Bamboo Flooring Secrets Revealed: From Grass to Hardwood
Bamboo flooring is usually improperly categorized as a hardwood, this is done to make it easier to grasp for customers. Confusing I know, but this is because it is so similar to hardwood in the sense that it is installed the same way and cared for the same way. Even those these function the same way when it comes to flooring, the difference between them is that grass is not as porous as wood, giving bamboo a slight advantage in a kitchen or bathroom where the inevitable spills happen.
Unlike bamboo, hardwood is lacking in the sustainability department by a few points. Why, because hardwood takes many more years to come to the point of growth to where they are ready to be harvested for flooring, whereas bamboo is incredibly sustainable. Bamboo can grow up to 3 feet per day, topping at 125 feet high by 2 feet in diameter. And the best part is once it reaches its growth limit it begins to spread its roots and start new plants. So this is a self propagating plant. So if you cut it down it will grow back, and if you don’t it will grow and spread anyway. Amazing!
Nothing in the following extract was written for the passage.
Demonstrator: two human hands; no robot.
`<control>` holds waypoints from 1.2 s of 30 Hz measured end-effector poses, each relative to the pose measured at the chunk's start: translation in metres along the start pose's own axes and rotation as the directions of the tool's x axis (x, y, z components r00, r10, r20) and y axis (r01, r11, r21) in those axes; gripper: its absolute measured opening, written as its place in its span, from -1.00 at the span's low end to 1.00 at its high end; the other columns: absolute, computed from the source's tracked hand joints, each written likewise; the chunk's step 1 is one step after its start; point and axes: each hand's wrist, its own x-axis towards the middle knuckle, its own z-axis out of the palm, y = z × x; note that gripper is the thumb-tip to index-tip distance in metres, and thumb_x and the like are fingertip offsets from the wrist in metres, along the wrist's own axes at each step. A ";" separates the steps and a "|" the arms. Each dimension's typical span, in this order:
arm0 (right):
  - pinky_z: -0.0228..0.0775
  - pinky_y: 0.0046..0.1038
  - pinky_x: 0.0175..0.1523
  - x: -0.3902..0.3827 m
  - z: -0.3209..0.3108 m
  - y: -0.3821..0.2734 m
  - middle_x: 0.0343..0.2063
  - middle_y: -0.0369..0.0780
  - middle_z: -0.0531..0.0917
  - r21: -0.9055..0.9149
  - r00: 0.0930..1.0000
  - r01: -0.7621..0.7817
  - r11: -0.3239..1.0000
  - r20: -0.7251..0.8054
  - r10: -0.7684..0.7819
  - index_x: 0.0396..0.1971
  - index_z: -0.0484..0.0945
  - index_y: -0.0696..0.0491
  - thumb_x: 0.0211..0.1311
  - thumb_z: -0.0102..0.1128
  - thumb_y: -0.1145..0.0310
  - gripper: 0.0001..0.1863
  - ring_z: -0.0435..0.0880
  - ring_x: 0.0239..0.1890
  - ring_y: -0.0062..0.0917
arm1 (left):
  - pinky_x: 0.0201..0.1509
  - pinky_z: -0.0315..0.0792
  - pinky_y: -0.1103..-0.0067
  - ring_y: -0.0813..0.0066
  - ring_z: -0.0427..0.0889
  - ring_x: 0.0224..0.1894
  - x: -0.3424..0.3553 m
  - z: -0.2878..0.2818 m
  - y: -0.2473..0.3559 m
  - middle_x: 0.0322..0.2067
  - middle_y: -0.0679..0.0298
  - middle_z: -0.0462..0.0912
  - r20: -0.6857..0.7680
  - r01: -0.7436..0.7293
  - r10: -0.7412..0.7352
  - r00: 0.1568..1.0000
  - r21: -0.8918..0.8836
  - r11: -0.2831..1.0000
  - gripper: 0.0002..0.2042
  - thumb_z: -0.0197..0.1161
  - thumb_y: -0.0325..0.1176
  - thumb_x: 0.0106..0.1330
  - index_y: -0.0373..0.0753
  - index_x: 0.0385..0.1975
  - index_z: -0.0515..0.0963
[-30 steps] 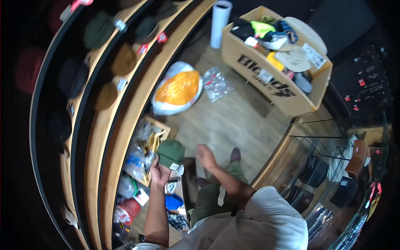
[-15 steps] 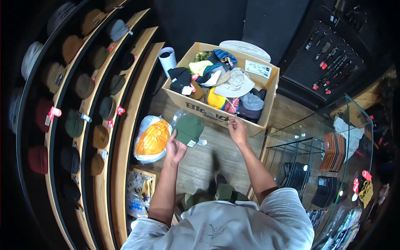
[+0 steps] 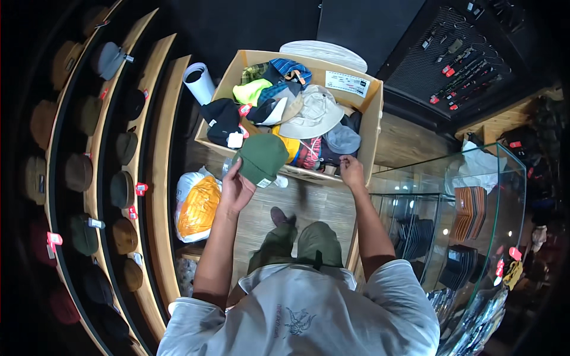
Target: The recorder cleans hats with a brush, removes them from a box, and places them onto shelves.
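While the grip of the left hand (image 3: 238, 191) pinches one green cap (image 3: 263, 157) by its eight-o'clock edge, its crown points toward one o'clock, overlapping one carton's (image 3: 372, 121) near rim in view. At the cap's three o'clock, the right hand (image 3: 352, 171) has a grip I cannot tell.

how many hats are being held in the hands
1: the green cap, in the left hand. The right hand, by the near rim of the cardboard box, shows no hat in its grip.
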 end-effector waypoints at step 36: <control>0.49 -0.31 0.00 0.123 0.065 0.064 -0.19 -0.15 0.70 -0.402 0.421 0.350 0.846 0.874 0.242 -0.28 0.70 -0.03 -0.04 0.41 -0.03 -0.58 0.68 -0.14 -0.26 | 0.37 0.26 0.34 0.26 0.46 0.23 0.127 0.001 0.004 0.18 0.16 0.49 -0.173 0.062 -0.059 0.983 0.009 0.998 -0.58 0.05 -0.21 0.43 -0.28 0.20 0.37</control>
There are 2 different types of colors and patterns when bamboo is concerned. With color, you have natural and carbonized. Natural has a very distinct yellowing – to cream color, while carbonized has been treated with heat allowing the grass to darken in varying shades, kind of like a caramel candy tone.
The pattern formations are a simple characteristic due to the manufacturing process. Horizontal and vertical are basically the pattern choices, and they represent how the bamboo has been attached together. Simple enough, vertical bamboo is stacked together vertically in thin long strips, and horizontal is stacked horizontally and consist of wider and shorter pieces of bamboo.
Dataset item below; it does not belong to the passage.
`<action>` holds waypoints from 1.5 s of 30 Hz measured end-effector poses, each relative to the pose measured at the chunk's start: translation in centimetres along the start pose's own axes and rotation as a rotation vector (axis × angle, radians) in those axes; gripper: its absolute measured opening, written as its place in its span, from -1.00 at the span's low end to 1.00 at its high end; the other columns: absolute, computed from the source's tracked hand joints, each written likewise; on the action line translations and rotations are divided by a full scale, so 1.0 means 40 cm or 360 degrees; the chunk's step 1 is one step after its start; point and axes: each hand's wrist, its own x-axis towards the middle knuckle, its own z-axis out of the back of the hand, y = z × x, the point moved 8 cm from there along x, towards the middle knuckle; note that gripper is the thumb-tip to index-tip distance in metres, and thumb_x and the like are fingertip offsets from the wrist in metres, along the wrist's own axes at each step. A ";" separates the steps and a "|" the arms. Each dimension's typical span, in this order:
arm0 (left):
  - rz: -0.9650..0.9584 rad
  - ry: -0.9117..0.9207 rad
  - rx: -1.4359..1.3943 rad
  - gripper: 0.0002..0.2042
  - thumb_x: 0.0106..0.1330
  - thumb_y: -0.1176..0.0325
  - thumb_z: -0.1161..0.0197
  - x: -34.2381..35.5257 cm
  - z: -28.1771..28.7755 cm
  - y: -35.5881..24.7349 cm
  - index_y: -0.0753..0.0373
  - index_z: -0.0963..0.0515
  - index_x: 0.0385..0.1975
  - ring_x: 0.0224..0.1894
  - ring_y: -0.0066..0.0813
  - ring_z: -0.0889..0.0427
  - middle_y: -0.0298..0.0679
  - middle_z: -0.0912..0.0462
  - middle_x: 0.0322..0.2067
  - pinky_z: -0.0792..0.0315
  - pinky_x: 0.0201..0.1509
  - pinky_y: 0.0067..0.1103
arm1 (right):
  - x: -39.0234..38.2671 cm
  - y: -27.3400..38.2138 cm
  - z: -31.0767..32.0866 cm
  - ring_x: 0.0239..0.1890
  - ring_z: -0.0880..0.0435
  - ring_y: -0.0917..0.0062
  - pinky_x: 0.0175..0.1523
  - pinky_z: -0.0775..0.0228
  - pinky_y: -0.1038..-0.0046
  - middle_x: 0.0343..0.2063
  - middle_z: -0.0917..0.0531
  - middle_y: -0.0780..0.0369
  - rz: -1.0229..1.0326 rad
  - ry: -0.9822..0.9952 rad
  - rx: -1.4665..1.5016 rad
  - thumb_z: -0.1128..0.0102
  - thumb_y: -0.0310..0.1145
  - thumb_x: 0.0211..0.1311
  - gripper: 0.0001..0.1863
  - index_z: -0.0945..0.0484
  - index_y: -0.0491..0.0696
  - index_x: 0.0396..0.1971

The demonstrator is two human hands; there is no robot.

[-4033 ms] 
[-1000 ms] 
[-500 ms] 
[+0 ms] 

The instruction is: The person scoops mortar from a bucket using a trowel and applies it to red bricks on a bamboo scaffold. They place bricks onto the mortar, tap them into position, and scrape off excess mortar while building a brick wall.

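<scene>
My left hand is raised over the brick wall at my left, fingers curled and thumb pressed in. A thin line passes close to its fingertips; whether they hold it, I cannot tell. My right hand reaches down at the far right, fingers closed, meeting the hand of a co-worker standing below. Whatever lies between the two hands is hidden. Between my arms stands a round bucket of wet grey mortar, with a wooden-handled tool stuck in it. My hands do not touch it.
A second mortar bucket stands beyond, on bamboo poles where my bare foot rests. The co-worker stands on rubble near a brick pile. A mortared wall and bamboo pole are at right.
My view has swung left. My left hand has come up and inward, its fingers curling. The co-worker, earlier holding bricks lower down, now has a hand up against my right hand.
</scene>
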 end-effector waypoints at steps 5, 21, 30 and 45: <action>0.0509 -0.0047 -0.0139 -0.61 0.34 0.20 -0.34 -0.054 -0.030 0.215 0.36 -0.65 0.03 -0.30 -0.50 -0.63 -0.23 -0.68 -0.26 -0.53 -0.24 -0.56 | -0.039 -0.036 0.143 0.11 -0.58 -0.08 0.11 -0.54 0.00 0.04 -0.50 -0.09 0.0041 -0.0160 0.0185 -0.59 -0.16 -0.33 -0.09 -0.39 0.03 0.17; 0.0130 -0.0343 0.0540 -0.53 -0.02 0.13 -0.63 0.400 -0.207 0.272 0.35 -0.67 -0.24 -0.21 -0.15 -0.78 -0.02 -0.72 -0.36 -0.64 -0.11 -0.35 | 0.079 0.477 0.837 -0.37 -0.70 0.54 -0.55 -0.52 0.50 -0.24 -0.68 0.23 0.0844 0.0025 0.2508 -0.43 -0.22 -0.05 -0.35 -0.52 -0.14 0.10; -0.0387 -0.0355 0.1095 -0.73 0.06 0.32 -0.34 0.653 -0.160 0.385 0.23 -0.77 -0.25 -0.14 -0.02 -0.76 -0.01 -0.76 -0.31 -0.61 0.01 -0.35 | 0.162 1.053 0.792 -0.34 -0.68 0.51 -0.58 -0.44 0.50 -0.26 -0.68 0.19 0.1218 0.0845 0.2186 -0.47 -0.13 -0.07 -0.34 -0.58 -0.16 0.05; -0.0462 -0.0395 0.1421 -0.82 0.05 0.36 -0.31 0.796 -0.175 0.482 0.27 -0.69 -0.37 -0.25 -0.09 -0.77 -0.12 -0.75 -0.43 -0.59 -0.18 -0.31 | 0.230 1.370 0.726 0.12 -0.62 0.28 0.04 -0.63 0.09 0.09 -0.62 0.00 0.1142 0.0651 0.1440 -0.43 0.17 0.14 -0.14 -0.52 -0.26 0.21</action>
There is technically one more pattern but it is more like an engineered bamboo flooring, it is called strand woven. In this process the individual pieces of bamboo are shredded and then glued back together in small dense fibers. They are typically heavier and stronger.
Care and maintenance tips for bamboo floors:
- Carry furniture across the floor to prevent scraping and damaging.
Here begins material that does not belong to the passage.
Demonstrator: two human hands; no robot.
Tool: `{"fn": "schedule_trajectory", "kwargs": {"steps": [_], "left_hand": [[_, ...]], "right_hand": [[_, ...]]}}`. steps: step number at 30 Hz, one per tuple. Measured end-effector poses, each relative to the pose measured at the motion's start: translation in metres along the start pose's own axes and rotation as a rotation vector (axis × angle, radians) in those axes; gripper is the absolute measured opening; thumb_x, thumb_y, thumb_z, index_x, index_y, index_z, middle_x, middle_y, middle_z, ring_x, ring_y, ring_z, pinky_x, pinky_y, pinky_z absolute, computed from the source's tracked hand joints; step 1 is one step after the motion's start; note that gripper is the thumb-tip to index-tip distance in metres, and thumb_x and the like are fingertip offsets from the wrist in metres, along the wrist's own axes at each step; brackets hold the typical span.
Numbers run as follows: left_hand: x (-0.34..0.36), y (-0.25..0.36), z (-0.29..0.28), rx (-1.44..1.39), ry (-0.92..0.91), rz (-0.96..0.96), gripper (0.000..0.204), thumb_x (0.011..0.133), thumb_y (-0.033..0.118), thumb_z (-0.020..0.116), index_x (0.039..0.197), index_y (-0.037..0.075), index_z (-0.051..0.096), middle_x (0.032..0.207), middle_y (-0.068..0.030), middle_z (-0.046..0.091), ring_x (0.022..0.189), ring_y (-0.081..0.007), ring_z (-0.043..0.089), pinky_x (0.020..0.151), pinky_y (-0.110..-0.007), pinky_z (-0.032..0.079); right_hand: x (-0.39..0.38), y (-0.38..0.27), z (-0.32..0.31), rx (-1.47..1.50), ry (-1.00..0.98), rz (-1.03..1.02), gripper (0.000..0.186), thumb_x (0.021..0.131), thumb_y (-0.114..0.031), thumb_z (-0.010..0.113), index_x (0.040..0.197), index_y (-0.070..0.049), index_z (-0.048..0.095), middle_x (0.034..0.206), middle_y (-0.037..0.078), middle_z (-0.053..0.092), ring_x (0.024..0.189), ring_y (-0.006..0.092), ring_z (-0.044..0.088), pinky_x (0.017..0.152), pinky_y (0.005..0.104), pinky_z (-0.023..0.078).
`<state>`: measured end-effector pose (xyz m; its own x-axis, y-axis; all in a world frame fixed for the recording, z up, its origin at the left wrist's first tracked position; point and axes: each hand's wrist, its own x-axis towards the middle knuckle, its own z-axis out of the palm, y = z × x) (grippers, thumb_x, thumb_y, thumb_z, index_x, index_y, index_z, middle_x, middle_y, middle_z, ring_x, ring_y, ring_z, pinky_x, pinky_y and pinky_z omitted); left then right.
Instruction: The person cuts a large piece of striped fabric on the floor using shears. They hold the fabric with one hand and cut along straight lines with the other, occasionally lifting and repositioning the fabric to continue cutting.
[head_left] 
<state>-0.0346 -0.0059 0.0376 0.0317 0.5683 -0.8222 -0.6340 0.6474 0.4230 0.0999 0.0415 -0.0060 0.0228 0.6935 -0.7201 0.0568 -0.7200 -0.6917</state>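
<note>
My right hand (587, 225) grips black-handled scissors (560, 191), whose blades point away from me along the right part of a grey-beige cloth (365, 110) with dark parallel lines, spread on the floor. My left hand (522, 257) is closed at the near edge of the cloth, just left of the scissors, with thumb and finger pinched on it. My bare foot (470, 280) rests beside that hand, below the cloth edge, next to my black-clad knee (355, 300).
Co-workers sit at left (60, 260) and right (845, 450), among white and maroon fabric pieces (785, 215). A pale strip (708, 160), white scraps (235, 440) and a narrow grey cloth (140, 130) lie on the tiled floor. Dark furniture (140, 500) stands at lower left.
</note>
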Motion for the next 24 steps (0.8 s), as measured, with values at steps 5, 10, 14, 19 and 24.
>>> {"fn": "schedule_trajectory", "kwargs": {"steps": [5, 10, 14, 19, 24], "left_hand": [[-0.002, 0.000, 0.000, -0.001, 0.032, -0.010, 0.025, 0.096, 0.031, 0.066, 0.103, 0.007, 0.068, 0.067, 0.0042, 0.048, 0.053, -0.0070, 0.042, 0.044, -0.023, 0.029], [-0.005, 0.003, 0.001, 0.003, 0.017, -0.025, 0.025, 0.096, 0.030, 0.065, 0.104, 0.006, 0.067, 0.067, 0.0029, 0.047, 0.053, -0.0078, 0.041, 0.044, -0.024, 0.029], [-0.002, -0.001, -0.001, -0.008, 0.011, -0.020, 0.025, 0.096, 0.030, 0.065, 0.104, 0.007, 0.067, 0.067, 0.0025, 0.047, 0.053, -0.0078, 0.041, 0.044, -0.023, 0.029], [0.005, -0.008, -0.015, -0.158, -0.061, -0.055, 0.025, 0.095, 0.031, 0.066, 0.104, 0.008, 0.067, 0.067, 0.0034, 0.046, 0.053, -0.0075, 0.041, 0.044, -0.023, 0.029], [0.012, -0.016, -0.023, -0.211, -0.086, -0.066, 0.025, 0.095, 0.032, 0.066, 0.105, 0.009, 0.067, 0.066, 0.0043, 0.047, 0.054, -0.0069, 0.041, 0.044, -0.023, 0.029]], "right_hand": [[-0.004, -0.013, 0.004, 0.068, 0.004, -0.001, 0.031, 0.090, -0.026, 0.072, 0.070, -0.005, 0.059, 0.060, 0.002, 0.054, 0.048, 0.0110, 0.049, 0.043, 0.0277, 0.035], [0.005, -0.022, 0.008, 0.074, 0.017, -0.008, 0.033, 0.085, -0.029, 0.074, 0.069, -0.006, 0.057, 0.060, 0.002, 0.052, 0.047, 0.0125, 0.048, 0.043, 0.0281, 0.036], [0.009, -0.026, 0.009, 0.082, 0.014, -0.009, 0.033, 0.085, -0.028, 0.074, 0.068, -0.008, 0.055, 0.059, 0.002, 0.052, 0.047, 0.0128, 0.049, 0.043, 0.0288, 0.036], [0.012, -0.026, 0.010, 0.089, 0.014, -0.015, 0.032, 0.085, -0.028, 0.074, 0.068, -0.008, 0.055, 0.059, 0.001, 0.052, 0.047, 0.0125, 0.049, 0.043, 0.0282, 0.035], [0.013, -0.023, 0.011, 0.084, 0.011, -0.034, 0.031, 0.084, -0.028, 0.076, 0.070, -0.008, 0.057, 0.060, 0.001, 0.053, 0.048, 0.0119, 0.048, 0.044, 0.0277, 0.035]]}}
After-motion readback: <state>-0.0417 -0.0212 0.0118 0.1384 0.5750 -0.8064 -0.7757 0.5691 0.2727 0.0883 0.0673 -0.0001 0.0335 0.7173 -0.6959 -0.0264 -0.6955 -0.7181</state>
- Put felt tabs under furniture legs.
- Lay rugs or doormats at all entry points from outside.
- Take off your shoes inside.
- Keep pet claws trimmed and bath regularly as an animal’s natural oils can damage the floor.
- Regularly clean floors by sweeping and occasionally mopping with a damp mop.
- Never wax, oil soap, or use common household cleaners on your bamboo floor.
- Clean up excess water or spills immediately to prevent damage.
I hope you enjoyed this look into bamboo flooring and I would like to thank Christopher Stewart at Junipers Fare for providing the pictures in today’s blog. If you are ever in Waterbury, VT be sure to stop for bite to eat at his family’s amazing restaurant. Until next time, Happy Flooring!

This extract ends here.